It is hoped that the students will be motivated and
prepared to use these tools in later courses. Therefore it
is a pre-requisite for almost all other upper-division
physics courses.
2
The text for this course is “Computation and Problem Solving
in Undergraduate Physics” by David M. Cook.
(available from David Cook at Lawrence University,
[email protected])
The traditional topics for such a course are covered, beginning
with the block-spring system and adding standard damping and
forcing. However, finding the solutions to the equations is
carried out using the computational tools. The goal is to get the
students familiar with the software and its usefulness as a
tool to understanding the physics, not as an end in itself.
Emphasis is placed on getting the students to use the on-line
help available in both software packages so that they can
become somewhat self-sufficient.
Week 1: they do not solve the SHO problem but simply
investigate the solution that is found from inspection. They
learn how to create simple plots in both programs. This involves
learning how to manipulate arrays in IDL. They also learn how
to import data into IDL (motion detector data for a
block/spring). They investigate the phase relationships between
position, velocity and acceleration by using Maple to
differentiate the position function and studying the plots. They
can do the same with real data and numerical differentiation in
IDL.
3
Weeks 2-3: the emphasis is on actually solving ODEs.
This is straightforward enough in Maple using the dsolve
command. The initial value problem introduces them to
solving simultaneous equations in Maple. However the
students must also learn how to solve a simple ODE
numerically. They are introduced to the simple Euler
method and use it to solve the SHO equation. This is a
good vehicle for illustrating the limitations of the method
and the care that must be taken to achieve sufficient
accuracy when solving equations numerically. At this
point they are learning programming basics such as
defining variable types, creating functions and procedures,
and using loops. They write their own procedure for
implementing the Euler method and use it to reproduce the
solution to the SHO problem that they have already
obtained in Maple.
Weeks 3 - 7: Students are introduced to built-in
procedures for solving ODEs in IDL. They use these to
study other oscillatory systems without closed-form
solutions. Examining these solutions requires learning to
manipulate arrays in IDL, e.g. accessing part of an array to
eliminate initial transients, finding max and min values,
calculating the average value of a variable over one period.
4
Week 5: Maple is very useful when dealing with
molecular vibrations. Using various expressions for the
interatomic potential, students can examine the form of the
potential well, find the equilibrium position, use series
expansions to help find small amplitude solutions. They
can differentiate the potential energy function to get the
force expression and then use IDL to solve the equation of
motion numerically.
Weeks 8 – 11: Maple is used extensively to deal with
waves, in particular to gain insight into the difference
between the functions representing traveling waves and
standing waves, as well as combinations of the two. Using
Maple’s animation capabilities, students can visually
represent the time-dependent solutions. They can also
create animations corresponding to reflection and
transmission at boundaries between strings.

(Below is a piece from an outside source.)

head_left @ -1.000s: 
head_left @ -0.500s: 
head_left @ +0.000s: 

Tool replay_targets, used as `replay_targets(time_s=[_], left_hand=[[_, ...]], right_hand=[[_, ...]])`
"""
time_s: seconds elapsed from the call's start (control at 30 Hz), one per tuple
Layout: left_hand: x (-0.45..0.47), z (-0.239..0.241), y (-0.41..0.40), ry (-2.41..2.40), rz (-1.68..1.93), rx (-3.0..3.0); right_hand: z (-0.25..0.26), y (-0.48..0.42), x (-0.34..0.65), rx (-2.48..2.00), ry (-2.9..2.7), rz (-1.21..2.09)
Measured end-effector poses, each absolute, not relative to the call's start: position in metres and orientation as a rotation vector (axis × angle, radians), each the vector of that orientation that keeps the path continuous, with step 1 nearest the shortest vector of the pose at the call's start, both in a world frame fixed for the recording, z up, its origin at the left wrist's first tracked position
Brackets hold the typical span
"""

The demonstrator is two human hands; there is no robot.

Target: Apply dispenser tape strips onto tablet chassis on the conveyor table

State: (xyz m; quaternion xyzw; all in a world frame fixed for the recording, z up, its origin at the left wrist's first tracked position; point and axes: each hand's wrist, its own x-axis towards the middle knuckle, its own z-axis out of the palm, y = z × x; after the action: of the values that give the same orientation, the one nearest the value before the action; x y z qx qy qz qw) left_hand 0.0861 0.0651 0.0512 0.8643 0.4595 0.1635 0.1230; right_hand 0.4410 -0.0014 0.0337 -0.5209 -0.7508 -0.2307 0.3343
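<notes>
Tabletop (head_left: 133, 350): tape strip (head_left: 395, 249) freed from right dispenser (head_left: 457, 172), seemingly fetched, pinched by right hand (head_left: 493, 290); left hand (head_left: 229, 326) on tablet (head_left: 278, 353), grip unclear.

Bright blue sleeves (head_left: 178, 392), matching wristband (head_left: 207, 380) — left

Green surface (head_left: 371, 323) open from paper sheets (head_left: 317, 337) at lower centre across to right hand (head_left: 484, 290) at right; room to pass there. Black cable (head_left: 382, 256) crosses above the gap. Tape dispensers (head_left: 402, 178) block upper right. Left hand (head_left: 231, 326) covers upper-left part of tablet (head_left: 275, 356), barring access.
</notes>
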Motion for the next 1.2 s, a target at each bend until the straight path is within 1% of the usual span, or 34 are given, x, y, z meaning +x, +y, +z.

(These animation capabilities are used again in our
Quantum Mechanics course to examine the timedependence of wave functions for one-dimensional
systems e.g. particle-in-a-box and the quantum oscillator.)
5
Week
1
Topic
Block/spring system. Analytic solution of the equation of
motion by inspection. The initial value problem.
Intro to the software. Plotting data. Solving simultaneous
equations using Maple. Using arrays in IDL.
2
Solving the diff. equ. symbolically and numerically.
Euler method, accuracy, programming basics in IDL.
3
Other systems that oscillate harmonically (simple & physical
pendulum, LC circuit, floating cylinder).
4
Non-linear systems (exact pendulum, floating cone).
Numerical solutions using IDL.
5
Molecular vibrations. Potential wells.
Series expansions of functions in Maple.
6
Standard damping. Light, critical and heavy damping.
Solving the ODE. Complex representation in Maple.
7
Driven oscillations.
Solving the ODE. Creating resonance and phase plots.
8
Waves and their mathematical representation.
Animated plots in Maple.
9
Travelling and standing waves. Waves on a string. Sound
waves.
10
The wave equation.
Solving the PDE in Maple.
11
Reflection and transmission of waves. Characteristic
impedance.
12,13
Special topics/Projects
Table 1: Semester Schedule
6
USE IN OTHER COURSES
PHYS330 Electromagnetic Theory: Students use Maple
extensively to evaluate integrals and the LinearAlgebra and
VectorCalculus packages are employed to take gradient,
divergence and curl of vector fields and also to plot vector
fields.
PHYS350 Quantum Mechanics: Maple is used heavily for
integral evaluations (expectation values and inner products).
Students also use it to approximate the time dependence of
wave functions and then create animations e.g. wave packets for
a particle-in-a-box or quantum oscillator. Boundary value
problems for the finite square well and variations thereon have
been solved.
PHYS360 Astrophysics: Some IDL assignments have been
incorporated, e.g. creating an H-R diagram using data from the
Yale Bright Star Catalog, and producing a simulated image of
the Sun that reproduces the limb darkening effect.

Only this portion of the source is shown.